Soon after graduation in 2008, Weinzierl joined Ascender as a type designer and font developer. He is currently a Monotype Studio designer and has helped to develop custom fonts for Microsoft®, Google®, and Barnes & Noble® – as well as various design firms, ad agencies, and publishers. The Type Directors Club and Print magazine has also recognized the excellence of Weinzierl’s work. When not designing typefaces, he augments his professional practice through calligraphy, lettering, and letterpress printing.
“I wanted to design something that would compliment the already extensive libraries at Monotype,” explains Weinzierl about how he approached the Joanna Sans project. “I wanted to design a typeface that was familiar, but still looked fresh. My goal was to have a balance of simplicity, beauty, and usability.” “I've always been a fan of Gill's work,” Weinzierl continues, “and I found the simple, humanist qualities of Joanna really fitting for a sans design. I wanted to make something with Gill flavor, but with more harmony in the extreme weights than Gill Sans – and with my twist on it.”
The original Joanna has a distinct italic; it's exceptionally condensed, and has a very shallow angle.
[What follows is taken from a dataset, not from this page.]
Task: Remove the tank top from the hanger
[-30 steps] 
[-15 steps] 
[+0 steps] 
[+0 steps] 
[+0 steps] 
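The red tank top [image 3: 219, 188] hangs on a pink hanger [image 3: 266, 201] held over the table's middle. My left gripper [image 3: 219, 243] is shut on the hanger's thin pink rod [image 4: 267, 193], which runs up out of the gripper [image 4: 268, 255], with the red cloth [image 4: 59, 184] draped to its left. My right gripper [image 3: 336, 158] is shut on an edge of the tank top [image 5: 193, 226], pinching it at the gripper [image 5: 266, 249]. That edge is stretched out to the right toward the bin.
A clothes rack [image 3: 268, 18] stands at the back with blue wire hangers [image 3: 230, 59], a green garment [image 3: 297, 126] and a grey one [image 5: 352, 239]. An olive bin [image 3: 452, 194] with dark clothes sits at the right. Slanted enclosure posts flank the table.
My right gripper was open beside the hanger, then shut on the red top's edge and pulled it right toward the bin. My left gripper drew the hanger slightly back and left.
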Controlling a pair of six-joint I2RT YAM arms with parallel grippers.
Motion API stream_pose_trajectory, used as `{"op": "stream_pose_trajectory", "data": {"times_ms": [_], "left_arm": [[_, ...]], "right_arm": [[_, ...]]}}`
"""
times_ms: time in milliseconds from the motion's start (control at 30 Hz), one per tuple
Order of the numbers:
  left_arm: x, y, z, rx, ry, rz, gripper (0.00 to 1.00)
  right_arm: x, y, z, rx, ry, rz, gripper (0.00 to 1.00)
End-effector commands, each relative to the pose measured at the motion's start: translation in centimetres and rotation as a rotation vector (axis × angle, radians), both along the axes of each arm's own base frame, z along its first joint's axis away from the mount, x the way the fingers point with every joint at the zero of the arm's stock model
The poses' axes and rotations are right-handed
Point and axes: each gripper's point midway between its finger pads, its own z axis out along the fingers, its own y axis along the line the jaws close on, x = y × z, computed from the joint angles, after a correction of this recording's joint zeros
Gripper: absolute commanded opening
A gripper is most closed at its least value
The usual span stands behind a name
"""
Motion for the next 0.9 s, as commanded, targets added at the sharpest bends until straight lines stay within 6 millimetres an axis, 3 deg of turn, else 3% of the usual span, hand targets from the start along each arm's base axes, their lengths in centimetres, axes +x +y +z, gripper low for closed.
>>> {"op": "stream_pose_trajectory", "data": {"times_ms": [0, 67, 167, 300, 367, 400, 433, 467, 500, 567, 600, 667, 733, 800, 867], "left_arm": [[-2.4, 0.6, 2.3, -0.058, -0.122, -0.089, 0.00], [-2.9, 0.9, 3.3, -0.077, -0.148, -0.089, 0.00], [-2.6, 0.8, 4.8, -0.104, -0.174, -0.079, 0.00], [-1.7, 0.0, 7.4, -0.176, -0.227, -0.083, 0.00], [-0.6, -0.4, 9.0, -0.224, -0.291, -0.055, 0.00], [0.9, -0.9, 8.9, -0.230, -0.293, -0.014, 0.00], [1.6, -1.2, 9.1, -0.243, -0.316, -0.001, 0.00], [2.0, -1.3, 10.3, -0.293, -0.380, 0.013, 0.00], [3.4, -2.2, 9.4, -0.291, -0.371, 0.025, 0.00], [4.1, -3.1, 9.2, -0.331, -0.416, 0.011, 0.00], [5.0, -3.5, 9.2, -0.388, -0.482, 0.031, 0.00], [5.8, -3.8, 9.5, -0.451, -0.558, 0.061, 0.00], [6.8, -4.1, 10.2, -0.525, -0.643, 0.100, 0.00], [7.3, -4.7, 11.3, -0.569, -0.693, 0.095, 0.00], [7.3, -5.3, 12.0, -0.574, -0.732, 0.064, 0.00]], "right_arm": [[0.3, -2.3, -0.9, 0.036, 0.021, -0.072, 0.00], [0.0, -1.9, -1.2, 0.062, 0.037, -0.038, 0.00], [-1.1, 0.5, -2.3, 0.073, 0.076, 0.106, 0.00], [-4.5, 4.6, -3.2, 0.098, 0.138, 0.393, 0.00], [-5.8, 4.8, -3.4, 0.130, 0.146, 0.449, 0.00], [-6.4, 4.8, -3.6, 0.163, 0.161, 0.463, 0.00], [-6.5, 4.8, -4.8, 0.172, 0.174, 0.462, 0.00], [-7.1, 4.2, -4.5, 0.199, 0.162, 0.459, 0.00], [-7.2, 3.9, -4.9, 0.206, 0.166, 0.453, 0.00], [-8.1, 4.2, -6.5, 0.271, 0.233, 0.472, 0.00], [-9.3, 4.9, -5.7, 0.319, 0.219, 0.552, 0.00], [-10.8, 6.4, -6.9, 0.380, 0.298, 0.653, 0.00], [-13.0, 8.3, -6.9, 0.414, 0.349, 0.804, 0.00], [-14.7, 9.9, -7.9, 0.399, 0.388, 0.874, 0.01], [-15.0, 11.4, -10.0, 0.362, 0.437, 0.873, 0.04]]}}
Weinzierl’s goal with Joanna Sans Italic was to draw a design that stood out – but in a different way, and in a different direction than Gill took. “I took a cursive direction for the italic details,” explains Weinzierl, “they are wider and slanted more than the original Joanna.” The italics for Joanna Sans are expressive, striking and alive with calligraphic inspired details. The more fluid shapes in the italics contrast nicely with the stately roman weights, not serving as a subordinate – but rather a companion.
Weinzierl’s Joanna Sans family is available in 16 styles with 8 weights, from thin to black. The designs are supported by a robust range of OpenType® features for creating fine typography. These include small capitals, old style figures, proportional figures, ligatures, superscript and subscript figures, and support for fractions. With over 1000 glyphs per font, Joanna Sans is equipped with extended Latin, Greek, and Cyrillic characters and supports more than 50 languages.
“I designed Joanna Sans to be pretty flexible,” says Weinzierl. The typeface is larger on the body than the original Joanna, which was developed for letterpress printing. As a result, Joanna Sans’ x-height is larger, ensuring high quality on-screen rendering. Because of its humanistic proportions the design is also surprisingly comfortable for long-form reading. Low stroke contrast also improves legibility at small sized text.
Joanna Sans has a simple elegance that makes it for perfect for publication applications, in addition to packaging and branding design.